Journalists from the New York Times and other US outlets and inspectors from the IAEA confirmed that the documents demonstrated Iran had previously worked to develop nuclear weapons, despite the country's insistence that its nuclear program was only for civilian purposes. British and American officials confirmed the authenticity of the trove. The documents also documented then-Iranian President Hassan Rouhani's membership of a Council for Advanced Technologies that approved the program and indicated that the IRGC and Quds Force played supporting roles.

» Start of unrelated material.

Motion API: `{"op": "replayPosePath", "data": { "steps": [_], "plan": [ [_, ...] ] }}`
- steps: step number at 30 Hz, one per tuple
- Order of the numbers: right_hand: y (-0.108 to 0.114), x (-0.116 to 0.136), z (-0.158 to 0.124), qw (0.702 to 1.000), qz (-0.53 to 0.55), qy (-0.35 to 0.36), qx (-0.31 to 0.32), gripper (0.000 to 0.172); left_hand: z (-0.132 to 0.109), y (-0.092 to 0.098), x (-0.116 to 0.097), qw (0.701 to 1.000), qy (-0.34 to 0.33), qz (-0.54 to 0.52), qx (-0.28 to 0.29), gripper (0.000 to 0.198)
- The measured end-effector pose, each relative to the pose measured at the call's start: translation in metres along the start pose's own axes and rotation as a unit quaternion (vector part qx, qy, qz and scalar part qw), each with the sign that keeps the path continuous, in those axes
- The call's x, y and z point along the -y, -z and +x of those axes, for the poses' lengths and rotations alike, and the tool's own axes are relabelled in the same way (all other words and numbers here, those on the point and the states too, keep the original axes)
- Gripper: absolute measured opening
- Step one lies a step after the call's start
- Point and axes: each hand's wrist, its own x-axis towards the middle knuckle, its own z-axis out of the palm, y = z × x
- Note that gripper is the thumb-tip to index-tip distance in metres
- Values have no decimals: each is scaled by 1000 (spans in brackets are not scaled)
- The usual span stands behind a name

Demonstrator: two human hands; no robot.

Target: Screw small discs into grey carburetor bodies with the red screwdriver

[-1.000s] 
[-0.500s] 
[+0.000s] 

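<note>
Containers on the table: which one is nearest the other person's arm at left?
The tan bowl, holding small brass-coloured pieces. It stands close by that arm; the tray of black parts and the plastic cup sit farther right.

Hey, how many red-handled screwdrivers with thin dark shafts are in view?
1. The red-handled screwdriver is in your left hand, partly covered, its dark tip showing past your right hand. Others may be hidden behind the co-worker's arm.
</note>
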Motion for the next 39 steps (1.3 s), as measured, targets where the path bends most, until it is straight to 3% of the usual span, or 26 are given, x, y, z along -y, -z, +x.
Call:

The US had previously known of Iran's nuclear weapons research before 2004, and the documents contained no revelations about recent nuclear activity. According to journalist Yonah Jeremy Bob and nuclear expert Jeffrey Lewis, much of the key contents were already reported in past IAEA reports. However, the trove provided more clarity about Iran's specific goals for its arsenal.

==Aftermath==
Israeli Prime Minister Benjamin Netanyahu publicly announced the operation in a televised presentation in English in Tel Aviv on 30 April, after privately briefing US President Donald Trump. According to Netanyahu, the documents proved Iran had lied to the international community about its plans. According to U.S. Secretary of State Mike Pompeo, the U.S. had been aware of the documents before Netanyahu's presentation, and Pompeo had discussed them with Netanyahu in Tel Aviv.

Mossad subsequently provided the entirety of the trove to visiting intelligence officials from Germany, France, and the United Kingdom. Netanyahu also spoke with Australian Prime Minister Malcolm Turnbull, Indian Prime Minister Narendra Modi, British Prime Minister Theresa May, Russian President Vladimir Putin, French President Emmanuel Macron, and German Chancellor Angela Merkel about the contents of the nuclear archive.

Days after Netanyahu's presentation of the documents, Trump withdrew the US from the JCPOA, which was the ultimate objective of the operation.